What is required: Line by line, transcribe the listing below exactly.
(Dataset section)
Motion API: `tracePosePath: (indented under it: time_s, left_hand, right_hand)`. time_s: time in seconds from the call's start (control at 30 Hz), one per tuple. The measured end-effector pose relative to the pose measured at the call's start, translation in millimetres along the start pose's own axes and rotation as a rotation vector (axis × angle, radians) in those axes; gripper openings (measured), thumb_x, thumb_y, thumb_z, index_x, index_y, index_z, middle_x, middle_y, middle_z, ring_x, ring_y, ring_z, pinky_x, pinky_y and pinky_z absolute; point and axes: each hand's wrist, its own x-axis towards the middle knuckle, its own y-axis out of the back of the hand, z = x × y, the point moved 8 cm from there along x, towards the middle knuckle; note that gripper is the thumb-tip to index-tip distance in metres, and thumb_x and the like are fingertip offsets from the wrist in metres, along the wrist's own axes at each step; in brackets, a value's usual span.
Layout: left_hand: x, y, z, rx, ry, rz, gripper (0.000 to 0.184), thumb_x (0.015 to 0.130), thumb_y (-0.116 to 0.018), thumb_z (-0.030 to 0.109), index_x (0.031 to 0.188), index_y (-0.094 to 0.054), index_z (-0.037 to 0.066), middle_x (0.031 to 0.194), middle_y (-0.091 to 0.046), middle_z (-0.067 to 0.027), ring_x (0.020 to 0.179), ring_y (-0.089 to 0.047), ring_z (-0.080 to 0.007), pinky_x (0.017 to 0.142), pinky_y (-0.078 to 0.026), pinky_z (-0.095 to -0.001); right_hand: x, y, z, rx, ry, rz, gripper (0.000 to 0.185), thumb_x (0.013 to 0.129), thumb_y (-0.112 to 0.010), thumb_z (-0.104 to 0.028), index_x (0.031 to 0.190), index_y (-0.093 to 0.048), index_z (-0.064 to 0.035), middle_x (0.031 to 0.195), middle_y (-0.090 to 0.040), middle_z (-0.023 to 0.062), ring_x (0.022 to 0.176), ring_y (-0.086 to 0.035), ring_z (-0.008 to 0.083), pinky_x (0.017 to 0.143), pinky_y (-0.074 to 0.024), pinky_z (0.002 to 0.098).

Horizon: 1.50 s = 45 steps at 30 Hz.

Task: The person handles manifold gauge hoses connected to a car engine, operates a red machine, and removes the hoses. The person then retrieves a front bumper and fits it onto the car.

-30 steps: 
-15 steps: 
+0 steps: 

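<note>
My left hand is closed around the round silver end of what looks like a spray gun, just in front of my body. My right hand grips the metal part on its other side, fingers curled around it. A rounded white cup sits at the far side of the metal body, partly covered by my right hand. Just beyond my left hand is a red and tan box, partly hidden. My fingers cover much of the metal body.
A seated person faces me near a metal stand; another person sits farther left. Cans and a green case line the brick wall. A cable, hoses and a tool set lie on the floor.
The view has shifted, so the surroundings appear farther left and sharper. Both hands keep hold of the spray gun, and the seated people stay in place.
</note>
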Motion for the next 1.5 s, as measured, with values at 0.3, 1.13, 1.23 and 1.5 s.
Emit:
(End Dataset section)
Result:
Motion API: `tracePosePath: (indented under it: time_s, left_hand, right_hand)`. time_s: time in seconds from the call's start (control at 30 Hz), one per tuple. The measured end-effector pose relative to the pose measured at the call's start, translation in millimetres along the start pose's own axes and rotation as a rotation vector (axis × angle, radians) in those axes; gripper openings (measured), thumb_x, thumb_y, thumb_z, index_x, index_y, index_z, middle_x, middle_y, middle_z, ring_x, ring_y, ring_z, pinky_x, pinky_y and pinky_z absolute; point and axes: each hand's wrist, its own x-axis towards the middle knuckle, its own y-axis out of the back of the hand, z = x × y, the point moved 8 cm from there along x, towards the middle knuckle; note that gripper is the thumb-tip to index-tip distance in metres, and thumb_x and the like are fingertip offsets from the wrist in metres, along the wrist's own axes at each step; in brackets, a value's usual span.
Layout: left_hand: x, y, z, rx, ry, rz, gripper (0.000 to 0.184), thumb_x (0.015 to 0.130), thumb_y (-0.116 to 0.018), thumb_z (-0.030 to 0.109), index_x (0.031 to 0.188), index_y (-0.094 to 0.054), index_z (-0.037 to 0.066), middle_x (0.031 to 0.194), middle_y (-0.091 to 0.046), middle_z (-0.067 to 0.027), ring_x (0.020 to 0.179), ring_y (-0.089 to 0.047), ring_z (-0.080 to 0.007), pinky_x (0.017 to 0.142), pinky_y (-0.078 to 0.026), pinky_z (-0.095 to -0.001); right_hand: x, y, z, rx, ry, rz, gripper (0.000 to 0.185), thumb_x (0.013 to 0.129), thumb_y (-0.112 to 0.010), thumb_z (-0.104 to 0.028), index_x (0.031 to 0.190), index_y (-0.093 to 0.048), index_z (-0.064 to 0.035), middle_x (0.031 to 0.195), middle_y (-0.090 to 0.040), middle_z (-0.023 to 0.062), ring_x (0.022 to 0.176), ring_y (-0.086 to 0.035), ring_z (-0.008 to 0.083), pinky_x (0.017 to 0.143), pinky_y (-0.074 to 0.024), pinky_z (0.002 to 0.098).

Horizon: 1.50 s = 45 steps at 30 Hz.

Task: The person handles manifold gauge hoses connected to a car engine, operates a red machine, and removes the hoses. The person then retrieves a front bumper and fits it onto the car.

-30 steps: 
-15 steps: 
+0 steps: 

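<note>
My left hand is closed around the round silver end of what looks like a spray gun, just in front of my body. My right hand grips the metal part on its other side, fingers curled around it. A rounded white cup sits at the far side of the metal body, partly covered by my right hand. Just beyond my left hand is a red and tan box, partly hidden. My fingers cover much of the metal body.
A seated person faces me near a metal stand; another person sits farther left. Cans and a green case line the brick wall. A cable, hoses and a tool set lie on the floor.
The view has shifted, so the surroundings appear farther left and sharper. Both hands keep hold of the spray gun, and the seated people stay in place.
</note>
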Motion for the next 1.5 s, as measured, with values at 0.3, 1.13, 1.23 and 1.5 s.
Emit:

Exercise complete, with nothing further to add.